* GIVEN DATA
[Start of Attachment]
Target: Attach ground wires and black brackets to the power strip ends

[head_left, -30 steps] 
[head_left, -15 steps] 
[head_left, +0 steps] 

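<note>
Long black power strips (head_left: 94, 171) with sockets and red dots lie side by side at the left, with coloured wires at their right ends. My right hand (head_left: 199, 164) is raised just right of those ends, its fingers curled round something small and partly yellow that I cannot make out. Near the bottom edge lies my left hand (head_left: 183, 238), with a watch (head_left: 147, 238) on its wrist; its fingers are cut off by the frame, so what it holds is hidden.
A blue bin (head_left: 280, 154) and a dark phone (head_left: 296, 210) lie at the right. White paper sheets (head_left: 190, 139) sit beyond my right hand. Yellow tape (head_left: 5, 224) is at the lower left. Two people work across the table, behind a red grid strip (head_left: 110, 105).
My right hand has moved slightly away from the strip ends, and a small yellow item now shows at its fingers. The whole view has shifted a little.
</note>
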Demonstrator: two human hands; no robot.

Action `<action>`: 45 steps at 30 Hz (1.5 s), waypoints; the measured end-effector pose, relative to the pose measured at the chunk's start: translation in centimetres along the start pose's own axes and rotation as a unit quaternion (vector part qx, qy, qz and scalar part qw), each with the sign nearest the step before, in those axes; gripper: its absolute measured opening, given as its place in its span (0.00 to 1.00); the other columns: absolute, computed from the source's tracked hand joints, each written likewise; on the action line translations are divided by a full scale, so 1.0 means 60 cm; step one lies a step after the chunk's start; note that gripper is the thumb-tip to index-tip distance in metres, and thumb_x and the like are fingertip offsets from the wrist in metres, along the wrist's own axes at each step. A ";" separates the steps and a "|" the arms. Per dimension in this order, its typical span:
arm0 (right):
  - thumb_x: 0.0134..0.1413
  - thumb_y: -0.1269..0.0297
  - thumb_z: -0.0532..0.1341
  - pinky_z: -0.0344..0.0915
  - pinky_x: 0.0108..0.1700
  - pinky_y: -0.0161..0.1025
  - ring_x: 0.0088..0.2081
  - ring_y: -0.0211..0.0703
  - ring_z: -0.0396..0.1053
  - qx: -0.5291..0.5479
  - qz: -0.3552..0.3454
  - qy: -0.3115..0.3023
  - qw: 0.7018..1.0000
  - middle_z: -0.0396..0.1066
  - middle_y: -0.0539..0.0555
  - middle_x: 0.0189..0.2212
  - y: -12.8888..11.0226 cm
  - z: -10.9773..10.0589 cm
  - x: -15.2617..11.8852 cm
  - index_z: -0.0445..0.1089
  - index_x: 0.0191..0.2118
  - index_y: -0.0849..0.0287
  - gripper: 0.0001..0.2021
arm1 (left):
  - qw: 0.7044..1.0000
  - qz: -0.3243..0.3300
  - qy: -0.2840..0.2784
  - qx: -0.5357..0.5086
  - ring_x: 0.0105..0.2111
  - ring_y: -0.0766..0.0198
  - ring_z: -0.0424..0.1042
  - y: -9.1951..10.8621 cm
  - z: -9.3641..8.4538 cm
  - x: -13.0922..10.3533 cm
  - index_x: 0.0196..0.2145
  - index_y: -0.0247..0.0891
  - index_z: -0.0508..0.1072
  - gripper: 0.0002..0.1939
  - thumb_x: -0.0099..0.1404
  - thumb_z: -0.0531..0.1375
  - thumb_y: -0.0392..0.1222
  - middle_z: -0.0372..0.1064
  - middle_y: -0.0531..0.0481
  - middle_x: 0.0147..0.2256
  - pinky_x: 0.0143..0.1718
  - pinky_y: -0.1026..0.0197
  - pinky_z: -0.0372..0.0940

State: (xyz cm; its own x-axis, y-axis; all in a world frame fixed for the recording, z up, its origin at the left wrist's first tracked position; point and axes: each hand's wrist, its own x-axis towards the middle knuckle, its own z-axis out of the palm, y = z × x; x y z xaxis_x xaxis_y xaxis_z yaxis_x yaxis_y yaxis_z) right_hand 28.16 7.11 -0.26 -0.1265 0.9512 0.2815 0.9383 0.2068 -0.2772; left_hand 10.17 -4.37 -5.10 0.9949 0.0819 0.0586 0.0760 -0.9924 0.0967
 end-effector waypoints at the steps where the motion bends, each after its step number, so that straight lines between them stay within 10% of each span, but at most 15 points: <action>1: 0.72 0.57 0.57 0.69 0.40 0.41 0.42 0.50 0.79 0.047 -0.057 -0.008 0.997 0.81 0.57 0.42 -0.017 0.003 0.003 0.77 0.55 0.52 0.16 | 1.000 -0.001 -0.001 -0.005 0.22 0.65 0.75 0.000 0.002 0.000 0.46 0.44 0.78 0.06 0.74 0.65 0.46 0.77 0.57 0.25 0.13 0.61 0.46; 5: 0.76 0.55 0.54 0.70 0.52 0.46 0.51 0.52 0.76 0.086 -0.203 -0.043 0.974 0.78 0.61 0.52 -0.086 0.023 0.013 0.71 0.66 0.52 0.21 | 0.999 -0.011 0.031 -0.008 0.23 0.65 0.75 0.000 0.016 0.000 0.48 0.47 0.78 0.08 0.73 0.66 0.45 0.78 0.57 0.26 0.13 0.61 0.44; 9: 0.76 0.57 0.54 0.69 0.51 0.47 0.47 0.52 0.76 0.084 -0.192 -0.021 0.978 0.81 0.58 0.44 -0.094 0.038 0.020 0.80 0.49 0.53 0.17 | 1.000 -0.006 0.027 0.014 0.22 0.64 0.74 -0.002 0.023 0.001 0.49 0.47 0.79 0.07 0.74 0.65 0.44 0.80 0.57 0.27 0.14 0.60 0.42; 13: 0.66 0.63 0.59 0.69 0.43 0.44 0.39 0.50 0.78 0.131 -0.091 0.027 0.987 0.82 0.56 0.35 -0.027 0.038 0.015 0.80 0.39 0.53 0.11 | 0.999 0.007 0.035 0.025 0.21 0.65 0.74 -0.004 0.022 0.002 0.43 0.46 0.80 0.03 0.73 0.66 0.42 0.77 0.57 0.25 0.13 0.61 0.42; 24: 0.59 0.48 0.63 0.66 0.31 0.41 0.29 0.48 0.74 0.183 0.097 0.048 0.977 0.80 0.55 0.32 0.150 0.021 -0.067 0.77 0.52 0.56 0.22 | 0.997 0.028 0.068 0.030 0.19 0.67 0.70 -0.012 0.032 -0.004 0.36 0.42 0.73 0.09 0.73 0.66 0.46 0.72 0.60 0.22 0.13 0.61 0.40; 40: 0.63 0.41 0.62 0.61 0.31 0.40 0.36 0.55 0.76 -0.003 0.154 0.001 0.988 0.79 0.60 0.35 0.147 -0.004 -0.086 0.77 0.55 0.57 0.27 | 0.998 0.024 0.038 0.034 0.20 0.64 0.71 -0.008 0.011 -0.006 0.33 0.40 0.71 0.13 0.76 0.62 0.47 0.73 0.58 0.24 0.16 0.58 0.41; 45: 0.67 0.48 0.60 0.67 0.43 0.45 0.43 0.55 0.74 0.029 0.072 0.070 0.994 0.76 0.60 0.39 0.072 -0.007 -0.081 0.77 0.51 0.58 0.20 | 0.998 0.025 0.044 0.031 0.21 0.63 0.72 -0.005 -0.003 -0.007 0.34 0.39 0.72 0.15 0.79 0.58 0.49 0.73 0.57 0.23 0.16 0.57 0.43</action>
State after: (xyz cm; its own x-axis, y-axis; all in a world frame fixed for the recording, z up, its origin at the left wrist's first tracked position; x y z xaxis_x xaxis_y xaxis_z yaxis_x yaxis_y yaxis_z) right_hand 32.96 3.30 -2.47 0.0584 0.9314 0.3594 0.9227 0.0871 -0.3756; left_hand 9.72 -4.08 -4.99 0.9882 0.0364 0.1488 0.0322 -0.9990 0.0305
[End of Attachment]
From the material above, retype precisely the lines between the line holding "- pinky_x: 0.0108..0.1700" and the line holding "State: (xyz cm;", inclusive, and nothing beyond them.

* EXERCISE ANSWER
  - pinky_x: 0.0108..0.1700
  - pinky_y: -0.0161..0.1025
  - ring_x: 0.0088..0.2081
  - ring_y: -0.0211..0.0703
  - ring_z: -0.0396..0.1053
  - qx: -0.5291..0.5479
  - qz: -0.3552..0.3454
  - qy: -0.3115..0.3023
  - qw: 0.7018..1.0000
  - middle_z: -0.0396..0.1066
  - middle_y: -0.0539..0.0555
  - middle_x: 0.0189..0.2212
  - y: -12.8888..11.0226 cm
  - z: -10.9773..10.0589 cm
  - x: -15.2617..11.8852 cm
  - index_z: -0.0445..0.1089
  - index_x: 0.0191..0.2118
  - index_y: -0.0849..0.0287
  - gripper: 0.0001..0.2021
arm1 (left):
  - qw: 0.7044..1.0000
  - qz: -0.3243..0.3300
  - qy: -0.2840..0.2784
  - qx: -0.5357..0.5086
  - ring_x: 0.0105..0.2111
  - ring_y: -0.0766..0.0198
  - ring_z: -0.0424..0.1042
  - y: -9.1951..10.8621 cm
  - z: -9.3641..8.4538 cm
  - x: -13.0922..10.3533 cm
  - index_x: 0.0196..0.2145
  - index_y: -0.0247..0.0891
  - index_z: -0.0508..0.1072
  - gripper: 0.0002..0.1939
  - thumb_x: -0.0099..0.1404
  - thumb_z: -0.0531..0.1375
  - thumb_y: -0.0392..0.1222
  - middle_z: -0.0372..0.1064
  - middle_y: -0.0531..0.0481
  - middle_x: 0.0147..0.2256
  - pinky_x: 0.0143..0.1718
  - pinky_y: -0.1026..0.0197
  - pinky_z: -0.0372..0.0940

State: (xyz cm; its own x-axis, y-axis; all in a world frame fixed for the recording, z up, its origin at the left wrist's first tracked position; point and axes: each hand's wrist, its own x-axis towards the middle knuckle, its own z-axis out of the palm, y = z × x; x y z xaxis_x xaxis_y xaxis_z yaxis_x yaxis_y yaxis_z) right_hand 28.16 7.11 -0.26 -0.1265 0.9512 0.2815 0.9383 0.2068 -0.2772; left_hand 10.17 -4.37 -5.10 0.9949 0.0819 0.0586 0.0760 -0.9924 0.0967

The response is complete as it stands.